Your story implied I would gain monetarily from the decision, that my vote determined the outcome of the case and that I should have recused myself.
The truth, however, is another matter. I will not gain from the decision; the court’s own ethics advisor advised I need not recuse myself on public record act cases and my vote was not determinative.
An Associated Press article the same day did not distinguish between the particular claims in my own case and those in the Supreme Court case, Yousoufian v. Office of Sims, published on Jan. 15, 2009. Through my lawyers, I requested a monetary penalty in August 2007 at the rate of $70 per day for illegally withholding public documents. That request was made 11/2 years before our recent decision in Yousoufian, not as a result of Yousoufian.
The reporter apparently consulted two out-of-state ethics experts, but the author of the article did not even attempt to interview our court’s staff ethics expert on why she specifically advised me I need not recuse on public records cases notwithstanding my pending suit.
Legally I am bound by the disqualification provisions of our Code of Judicial Conduct. The provision most closely related to this issue provides a judge is disqualified from hearing a case when the judge has an “economic interest in the subject matter in controversy.”
Here the controversy was Yousoufian’s, not mine. If I had sat on a case where a litigant was a corporation in which I held stock, for example, recusal would be appropriate. However I know of no case that has ever stated a possible legal precedent that may be set by an appellate opinion is enough to disqualify a jurist. As the court’s ethics adviser told me, just because a judge is getting a divorce is no reason for him to be disqualified on all divorce cases.
And there is another ethical provision not mentioned which states it is the ethical duty of the judge to hear cases properly before him when disqualification is not required. In general, recusals are discouraged except in clear instances where recusal is required. I have recused in many cases where I thought the rules required it, but didn’t need to here.
Several years ago, I sued the state – not for a windfall in damages – but to get at the truth, the public records the Attorney General’s Office wrongly withheld in a matter involving my tour of a corrections facility.
The issues in my case center on whether various documents are exempt from disclosure, the number of days other documents were wrongfully withheld and a proper award of reasonable attorney fees. The recent Yousoufian ruling didn’t speak to any of that. Even the penalty issue in my case was not only about the proper daily fine, but also about how many days and how many documents the trial judge should multiply whatever daily fine is justified in his mind. Again, the recent Yousoufian ruling had nothing to do with that.

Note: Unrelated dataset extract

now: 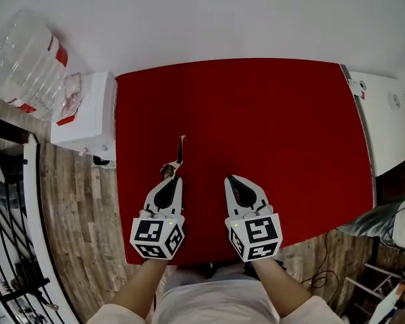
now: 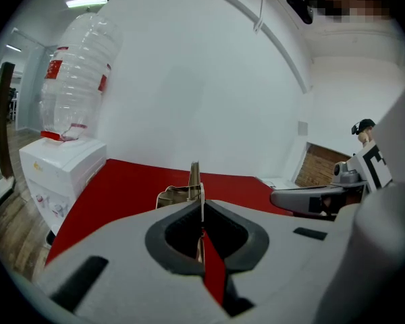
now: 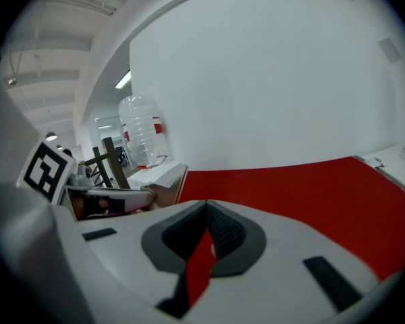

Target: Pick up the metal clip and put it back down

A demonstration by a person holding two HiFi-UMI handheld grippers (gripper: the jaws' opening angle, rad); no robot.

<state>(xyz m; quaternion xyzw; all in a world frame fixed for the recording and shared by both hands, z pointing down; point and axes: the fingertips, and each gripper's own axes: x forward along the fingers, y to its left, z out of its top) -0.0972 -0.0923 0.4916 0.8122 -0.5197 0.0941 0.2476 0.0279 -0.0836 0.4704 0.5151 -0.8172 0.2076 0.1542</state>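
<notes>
So our left gripper [image 1: 171, 179] is clamped on the metal clip [image 1: 178, 155], its long axis poking toward 12 o'clock over the red table [image 1: 277, 120]. Right gripper [image 1: 232, 180], at its 3 o'clock, is pinched closed on nothing.

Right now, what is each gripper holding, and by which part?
The left gripper pinches the metal clip by its near end; the right gripper holds nothing.

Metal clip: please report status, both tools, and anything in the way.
Left tool shut on metal clip. Right tool shut, empty. Clip pokes ahead over red table. Nothing seen in the way.
</notes>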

What Yousoufian did do (by a 6-3 vote) was to suggest some common-sense, open-ended, nonexclusive factors that the trial court, the parties and the media might consider when setting penalties. For example, how clear was the request, how much was at stake, how bad was the government’s conduct, if bad at all, etc.? Some factors would increase the penalty; some would reduce it.
My case is not even before a trial judge. If it was remanded for further consideration, I have no idea what a trial court judge would do.
I try to be fair when I’m on the bench. Newspapers, I think, should try to be fair. Publishing my response is a good start.
Richard Sanders is a Washington Supreme Court justice.